When microgrids are optimized in a smart grid, they’ll usher in a new era of utility resilience and flexibility. Get ready for dynamic microgrids.
Coordinated efforts aim toward global principles.
One of the smart grid’s key transformations is the unification of the historically fragmented utility industry, and the future integration with other industries that will partner with the utility industry in the deployment of the smart grid over the next decade. Utilities around the globe will be more closely aligned with, and reliant on, one another, and standards are transitioning to support that fundamental shift within this industry environment.
What’s the state of the smart grid standards effort? Some standards in place today will undergird the smart grid’s progress. Some are in need of refinement. In other areas, gaps are revealing themselves where altogether new standards will need to be developed.

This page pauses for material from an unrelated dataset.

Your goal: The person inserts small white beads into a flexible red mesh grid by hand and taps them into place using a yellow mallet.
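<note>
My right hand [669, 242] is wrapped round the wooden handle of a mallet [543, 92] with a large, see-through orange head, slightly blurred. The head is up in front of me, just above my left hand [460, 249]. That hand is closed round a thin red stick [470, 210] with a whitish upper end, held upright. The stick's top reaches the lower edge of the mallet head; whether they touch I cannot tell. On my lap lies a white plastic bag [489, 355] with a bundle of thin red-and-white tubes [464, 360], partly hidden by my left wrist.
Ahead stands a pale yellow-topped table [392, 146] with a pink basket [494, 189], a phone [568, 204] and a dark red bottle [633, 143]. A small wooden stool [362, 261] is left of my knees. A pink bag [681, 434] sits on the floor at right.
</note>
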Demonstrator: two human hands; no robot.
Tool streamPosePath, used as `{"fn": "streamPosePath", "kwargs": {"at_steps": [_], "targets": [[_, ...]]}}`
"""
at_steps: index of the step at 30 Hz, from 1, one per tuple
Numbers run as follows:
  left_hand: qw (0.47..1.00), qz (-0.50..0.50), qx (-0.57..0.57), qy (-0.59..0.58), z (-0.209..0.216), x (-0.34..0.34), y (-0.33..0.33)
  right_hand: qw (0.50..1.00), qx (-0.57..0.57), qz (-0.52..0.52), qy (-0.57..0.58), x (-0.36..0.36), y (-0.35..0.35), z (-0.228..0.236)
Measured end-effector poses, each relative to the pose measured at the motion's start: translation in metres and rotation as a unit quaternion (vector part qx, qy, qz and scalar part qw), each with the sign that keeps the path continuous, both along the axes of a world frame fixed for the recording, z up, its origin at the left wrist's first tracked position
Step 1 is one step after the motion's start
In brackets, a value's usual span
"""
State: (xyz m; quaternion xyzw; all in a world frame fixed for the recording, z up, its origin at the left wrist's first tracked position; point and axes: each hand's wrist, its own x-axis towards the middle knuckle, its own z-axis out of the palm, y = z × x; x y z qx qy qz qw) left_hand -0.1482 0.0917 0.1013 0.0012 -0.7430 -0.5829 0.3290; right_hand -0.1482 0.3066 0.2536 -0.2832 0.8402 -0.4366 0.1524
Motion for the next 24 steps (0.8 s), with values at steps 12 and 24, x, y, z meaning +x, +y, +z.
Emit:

A coordinated, sweeping standards effort is gathering across industry and national boundaries, and it will lead to more useful and cost-effective technologies—and, ultimately, a more intelligent and reliable system of electricity delivery.
Importance of Standards
Standards are critical to realizing the smart grid vision—a next-generation, managed infrastructure that powers daily life in a cleaner, more reliable and more affordable way.
Utilities want to cost-efficiently keep the power continuously flowing to their end users. Consumers and enterprises want no outages and lower costs. Suppliers want a profitable business model for interoperable products and services. Governments want to ensure that their constituencies enjoy services and economic opportunities, while better managing the environmental impact of energy production and usage. And, ultimately, this weave of social, political, business and technological drivers points clearly to the necessity of widely adopted smart grid standards.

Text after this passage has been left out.